La Casa Rosada analiza un cambio administrativo clave en la Agencia Nacional de Discapacidad (ANDIS), el organismo sacudido por el escándalo de los audios de su entonces director ejecutivo, Diego Spagnuolo. La intención es que deje de ser un ente descentralizado y pase a la órbita del Ministerio de Salud, que conduce Mario Lugones, para controlar de manera directa los procesos de licitación.
“Estamos estudiando la viabilidad de que deje de ser un organismo descentralizado y que el Ministerio de Salud pase a tener una mayor responsabilidad sobre ella”, señaló a Infobae una alta fuente de la cúpula presidencial.
La agencia fue creada en 2017 por decreto de Mauricio Macri como organismo descentralizado, con personalidad jurídica y patrimonio propio, responsable de sus procesos licitatorios. Bajo la gestión de Spagnuolo se iniciaron 31 concursos, según el portal oficial Comprar. El mismo día que fue desplazado, también se echó a Daniel Garbellini, director de Acceso a los Servicios de Salud, conocedor de los convenios de medicamentos e insumos.

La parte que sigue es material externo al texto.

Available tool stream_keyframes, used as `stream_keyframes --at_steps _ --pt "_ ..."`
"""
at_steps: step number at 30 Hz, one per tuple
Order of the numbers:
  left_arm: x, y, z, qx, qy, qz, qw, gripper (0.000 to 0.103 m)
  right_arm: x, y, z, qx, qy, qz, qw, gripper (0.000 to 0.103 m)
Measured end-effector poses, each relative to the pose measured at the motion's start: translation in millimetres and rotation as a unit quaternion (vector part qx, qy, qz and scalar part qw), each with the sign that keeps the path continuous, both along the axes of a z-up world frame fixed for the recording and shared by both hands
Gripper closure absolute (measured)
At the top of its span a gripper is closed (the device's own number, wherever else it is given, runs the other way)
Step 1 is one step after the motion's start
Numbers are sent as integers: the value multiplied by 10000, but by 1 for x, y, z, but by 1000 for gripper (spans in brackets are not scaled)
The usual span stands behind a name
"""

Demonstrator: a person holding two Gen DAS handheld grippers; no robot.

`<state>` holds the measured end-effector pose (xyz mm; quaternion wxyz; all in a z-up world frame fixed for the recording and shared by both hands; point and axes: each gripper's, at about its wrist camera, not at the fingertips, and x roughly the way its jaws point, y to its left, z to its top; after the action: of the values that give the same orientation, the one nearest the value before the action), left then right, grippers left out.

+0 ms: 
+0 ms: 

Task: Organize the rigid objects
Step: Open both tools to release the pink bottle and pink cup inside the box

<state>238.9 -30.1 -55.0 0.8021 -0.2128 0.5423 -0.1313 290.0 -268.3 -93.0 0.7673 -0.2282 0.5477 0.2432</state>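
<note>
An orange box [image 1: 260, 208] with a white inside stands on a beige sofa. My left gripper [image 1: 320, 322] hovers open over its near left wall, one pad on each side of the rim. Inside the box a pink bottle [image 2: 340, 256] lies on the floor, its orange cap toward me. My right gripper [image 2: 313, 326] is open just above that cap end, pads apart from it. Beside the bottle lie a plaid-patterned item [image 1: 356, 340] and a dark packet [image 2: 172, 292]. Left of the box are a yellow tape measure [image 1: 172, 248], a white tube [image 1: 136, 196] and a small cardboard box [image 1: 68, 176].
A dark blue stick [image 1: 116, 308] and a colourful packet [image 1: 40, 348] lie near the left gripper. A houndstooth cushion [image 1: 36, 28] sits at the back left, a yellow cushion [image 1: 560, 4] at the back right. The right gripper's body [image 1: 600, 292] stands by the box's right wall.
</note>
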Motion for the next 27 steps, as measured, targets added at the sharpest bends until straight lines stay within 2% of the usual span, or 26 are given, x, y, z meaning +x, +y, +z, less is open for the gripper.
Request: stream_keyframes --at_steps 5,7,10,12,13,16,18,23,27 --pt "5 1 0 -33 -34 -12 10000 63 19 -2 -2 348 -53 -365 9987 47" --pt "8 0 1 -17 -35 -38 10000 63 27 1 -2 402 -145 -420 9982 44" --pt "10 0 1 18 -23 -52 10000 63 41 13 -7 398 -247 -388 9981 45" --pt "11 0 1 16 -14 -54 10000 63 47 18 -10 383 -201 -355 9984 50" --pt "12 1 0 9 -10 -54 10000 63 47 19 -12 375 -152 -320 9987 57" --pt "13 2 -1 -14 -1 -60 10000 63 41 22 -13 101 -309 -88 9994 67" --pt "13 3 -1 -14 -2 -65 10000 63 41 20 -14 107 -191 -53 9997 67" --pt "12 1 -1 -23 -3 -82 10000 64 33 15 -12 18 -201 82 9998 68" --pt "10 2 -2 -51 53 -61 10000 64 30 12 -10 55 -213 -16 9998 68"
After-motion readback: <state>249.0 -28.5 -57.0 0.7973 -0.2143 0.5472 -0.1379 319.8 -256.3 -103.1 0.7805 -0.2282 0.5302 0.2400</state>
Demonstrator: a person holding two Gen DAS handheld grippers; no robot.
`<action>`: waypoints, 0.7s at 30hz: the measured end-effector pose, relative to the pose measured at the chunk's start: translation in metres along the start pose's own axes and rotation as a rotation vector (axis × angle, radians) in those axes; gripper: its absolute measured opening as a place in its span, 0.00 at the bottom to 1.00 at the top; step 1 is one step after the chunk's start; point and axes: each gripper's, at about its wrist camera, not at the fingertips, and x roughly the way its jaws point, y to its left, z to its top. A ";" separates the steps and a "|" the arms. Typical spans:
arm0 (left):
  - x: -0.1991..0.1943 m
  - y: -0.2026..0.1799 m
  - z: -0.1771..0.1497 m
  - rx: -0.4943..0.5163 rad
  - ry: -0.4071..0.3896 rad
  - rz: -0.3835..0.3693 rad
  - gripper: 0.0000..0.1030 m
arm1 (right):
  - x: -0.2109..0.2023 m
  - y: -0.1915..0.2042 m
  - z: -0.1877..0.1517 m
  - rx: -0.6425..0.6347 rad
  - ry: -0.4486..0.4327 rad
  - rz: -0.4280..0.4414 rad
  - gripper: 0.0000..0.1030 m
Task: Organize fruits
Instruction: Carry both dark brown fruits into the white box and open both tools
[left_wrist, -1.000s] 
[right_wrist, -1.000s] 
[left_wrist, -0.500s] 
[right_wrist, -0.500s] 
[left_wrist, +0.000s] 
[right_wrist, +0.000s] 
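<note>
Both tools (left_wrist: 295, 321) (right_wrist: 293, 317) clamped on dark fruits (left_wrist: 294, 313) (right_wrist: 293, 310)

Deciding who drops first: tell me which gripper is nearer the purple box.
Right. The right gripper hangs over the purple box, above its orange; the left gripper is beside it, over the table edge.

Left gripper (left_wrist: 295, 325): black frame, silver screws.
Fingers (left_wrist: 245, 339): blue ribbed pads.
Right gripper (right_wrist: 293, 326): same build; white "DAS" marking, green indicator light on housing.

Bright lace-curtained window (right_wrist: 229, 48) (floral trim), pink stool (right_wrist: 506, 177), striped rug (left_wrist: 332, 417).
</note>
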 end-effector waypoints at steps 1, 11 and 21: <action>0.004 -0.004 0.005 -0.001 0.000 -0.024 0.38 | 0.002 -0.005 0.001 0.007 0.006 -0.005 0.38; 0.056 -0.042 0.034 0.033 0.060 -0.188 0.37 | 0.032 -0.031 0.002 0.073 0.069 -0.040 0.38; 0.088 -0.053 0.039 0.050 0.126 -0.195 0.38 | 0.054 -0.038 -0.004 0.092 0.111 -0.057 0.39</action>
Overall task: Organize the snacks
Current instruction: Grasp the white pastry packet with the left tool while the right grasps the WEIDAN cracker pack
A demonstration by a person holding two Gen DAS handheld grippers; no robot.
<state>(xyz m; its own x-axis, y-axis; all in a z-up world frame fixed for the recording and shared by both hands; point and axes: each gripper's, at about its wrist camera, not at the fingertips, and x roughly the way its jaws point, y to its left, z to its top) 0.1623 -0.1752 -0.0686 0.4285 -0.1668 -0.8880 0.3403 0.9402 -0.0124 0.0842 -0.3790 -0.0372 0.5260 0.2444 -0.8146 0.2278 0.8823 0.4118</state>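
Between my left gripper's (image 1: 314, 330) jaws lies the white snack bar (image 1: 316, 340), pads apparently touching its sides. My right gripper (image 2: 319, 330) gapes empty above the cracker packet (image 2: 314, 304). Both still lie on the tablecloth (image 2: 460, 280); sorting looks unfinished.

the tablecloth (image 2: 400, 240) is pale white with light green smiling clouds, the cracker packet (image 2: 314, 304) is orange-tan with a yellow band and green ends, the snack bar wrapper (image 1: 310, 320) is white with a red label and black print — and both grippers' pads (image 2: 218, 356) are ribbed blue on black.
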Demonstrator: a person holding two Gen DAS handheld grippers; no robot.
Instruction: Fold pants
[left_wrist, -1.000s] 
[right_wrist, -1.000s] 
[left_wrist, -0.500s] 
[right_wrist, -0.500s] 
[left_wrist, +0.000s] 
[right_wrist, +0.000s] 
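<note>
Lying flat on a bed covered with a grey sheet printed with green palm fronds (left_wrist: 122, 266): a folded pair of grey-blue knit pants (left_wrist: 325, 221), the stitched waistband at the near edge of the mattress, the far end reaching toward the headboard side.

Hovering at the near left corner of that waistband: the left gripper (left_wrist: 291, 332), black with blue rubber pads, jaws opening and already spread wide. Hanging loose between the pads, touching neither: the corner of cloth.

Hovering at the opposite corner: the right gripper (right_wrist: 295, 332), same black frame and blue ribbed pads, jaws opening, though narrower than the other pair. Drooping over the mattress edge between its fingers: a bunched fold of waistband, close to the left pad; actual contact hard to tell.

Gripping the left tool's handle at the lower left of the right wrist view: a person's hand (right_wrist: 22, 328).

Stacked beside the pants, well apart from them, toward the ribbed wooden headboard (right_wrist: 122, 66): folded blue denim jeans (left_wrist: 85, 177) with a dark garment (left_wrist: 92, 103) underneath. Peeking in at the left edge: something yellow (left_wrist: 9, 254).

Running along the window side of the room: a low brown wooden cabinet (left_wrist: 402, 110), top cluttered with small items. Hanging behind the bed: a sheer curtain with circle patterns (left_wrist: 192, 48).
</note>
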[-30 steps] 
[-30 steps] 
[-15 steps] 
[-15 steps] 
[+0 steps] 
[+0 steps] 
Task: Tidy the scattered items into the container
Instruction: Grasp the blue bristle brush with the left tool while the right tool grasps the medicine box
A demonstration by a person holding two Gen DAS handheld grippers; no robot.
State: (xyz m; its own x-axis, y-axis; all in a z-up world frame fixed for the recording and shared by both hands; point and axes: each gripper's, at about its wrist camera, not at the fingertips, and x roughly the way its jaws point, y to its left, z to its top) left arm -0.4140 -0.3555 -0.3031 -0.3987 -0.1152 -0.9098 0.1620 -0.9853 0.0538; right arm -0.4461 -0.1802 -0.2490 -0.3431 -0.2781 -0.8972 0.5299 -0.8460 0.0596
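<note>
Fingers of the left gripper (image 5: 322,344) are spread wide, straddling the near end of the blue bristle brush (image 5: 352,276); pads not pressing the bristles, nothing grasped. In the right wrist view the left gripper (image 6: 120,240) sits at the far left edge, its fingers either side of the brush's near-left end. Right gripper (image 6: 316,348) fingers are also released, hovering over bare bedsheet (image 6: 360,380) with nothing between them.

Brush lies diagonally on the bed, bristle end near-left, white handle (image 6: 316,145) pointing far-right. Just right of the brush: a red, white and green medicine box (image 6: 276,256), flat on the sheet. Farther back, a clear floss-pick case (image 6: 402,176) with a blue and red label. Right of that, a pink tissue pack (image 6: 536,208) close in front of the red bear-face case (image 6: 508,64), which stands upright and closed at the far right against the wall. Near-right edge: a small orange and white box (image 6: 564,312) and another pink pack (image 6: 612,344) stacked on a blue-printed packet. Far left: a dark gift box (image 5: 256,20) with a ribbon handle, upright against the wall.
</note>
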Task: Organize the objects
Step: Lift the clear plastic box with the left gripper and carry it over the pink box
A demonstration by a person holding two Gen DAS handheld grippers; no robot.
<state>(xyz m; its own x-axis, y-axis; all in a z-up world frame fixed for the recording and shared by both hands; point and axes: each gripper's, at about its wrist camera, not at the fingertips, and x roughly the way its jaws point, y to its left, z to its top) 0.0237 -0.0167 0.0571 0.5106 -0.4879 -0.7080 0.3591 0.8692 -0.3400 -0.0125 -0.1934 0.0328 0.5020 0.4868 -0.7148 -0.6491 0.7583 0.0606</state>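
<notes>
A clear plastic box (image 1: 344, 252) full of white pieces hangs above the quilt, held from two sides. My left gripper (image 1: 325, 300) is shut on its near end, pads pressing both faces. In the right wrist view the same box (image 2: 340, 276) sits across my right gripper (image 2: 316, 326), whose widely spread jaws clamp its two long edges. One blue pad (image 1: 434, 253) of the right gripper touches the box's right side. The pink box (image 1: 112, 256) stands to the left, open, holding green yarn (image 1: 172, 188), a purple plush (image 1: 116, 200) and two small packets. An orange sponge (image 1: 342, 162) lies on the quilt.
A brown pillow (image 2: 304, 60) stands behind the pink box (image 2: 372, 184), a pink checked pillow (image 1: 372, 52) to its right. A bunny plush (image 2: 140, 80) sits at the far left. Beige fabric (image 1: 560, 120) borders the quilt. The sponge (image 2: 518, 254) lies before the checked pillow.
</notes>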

Por esa condición, los funcionarios de Salud no tenían acceso a los detalles de las licitaciones. “Ahora que lo intervenimos podemos ver los primeros números, antes no lo podíamos hacer y quedaba todo a su disposición”, explicaron desde el Gobierno. La intervención quedó a cargo de Alejandro Vilches, hombre de extrema confianza de Lugones y hasta entonces secretario de Gestión Sanitaria.
Con la llegada de Vilches, el Ministerio de Salud siente que, por primera vez, cuenta con un funcionario propio dentro de la administración de la ANDIS. Spagnuolo, designado directamente por el presidente Javier Milei, no respondía ni al exministro Mario Russo ni a Lugones.
La gran incógnita es si el Ejecutivo tiene facultades para modificar la naturaleza administrativa de la agencia, ahora que ya vencieron las facultades delegadas de la Ley Bases. Un abogado administrativista consultado explicó que el Presidente podría hacerlo en base al artículo 99, inciso 1 de la Constitución Nacional, como medida de organización interna de la Administración Pública.
El contrato con la droguería Suizo Argentina, mencionada en los audios de Spagnuolo, asciende a $78.267.474.282,95. Según el Gobierno, fue una licitación abierta y competitiva en la que también participaron Andreani, Correo Argentino y OCA.
Andreani se adjudicó el servicio de almacenamiento y preparación de vacunas, con una oferta 3% inferior al precio de referencia, mientras que Suizo Argentina obtuvo la distribución de vacunas y medicamentos, con un 17% menos que sus competidores.
El Ejecutivo aclaró que el monto total no necesariamente será desembolsado, ya que solo se factura por servicio prestado. A cuatro meses del inicio del contrato, aún no se pagó nada. Además, remarcaron que apenas el 6% de las compras de medicamentos del Ministerio se canalizan a través de esa empresa, que tiene más de un siglo de trayectoria en el mercado.
La SIGEN no intervino en el proceso porque estas licitaciones están excluidas del régimen de Control de Precios Testigo; el precio de referencia lo definió directamente el Ministerio de Salud.
Mientras tanto, el interventor Vilches deberá elaborar un informe sobre el estado administrativo y funcional de la agencia, en lo que representa el primer paso de un eventual traspaso de la ANDIS a la órbita de Salud.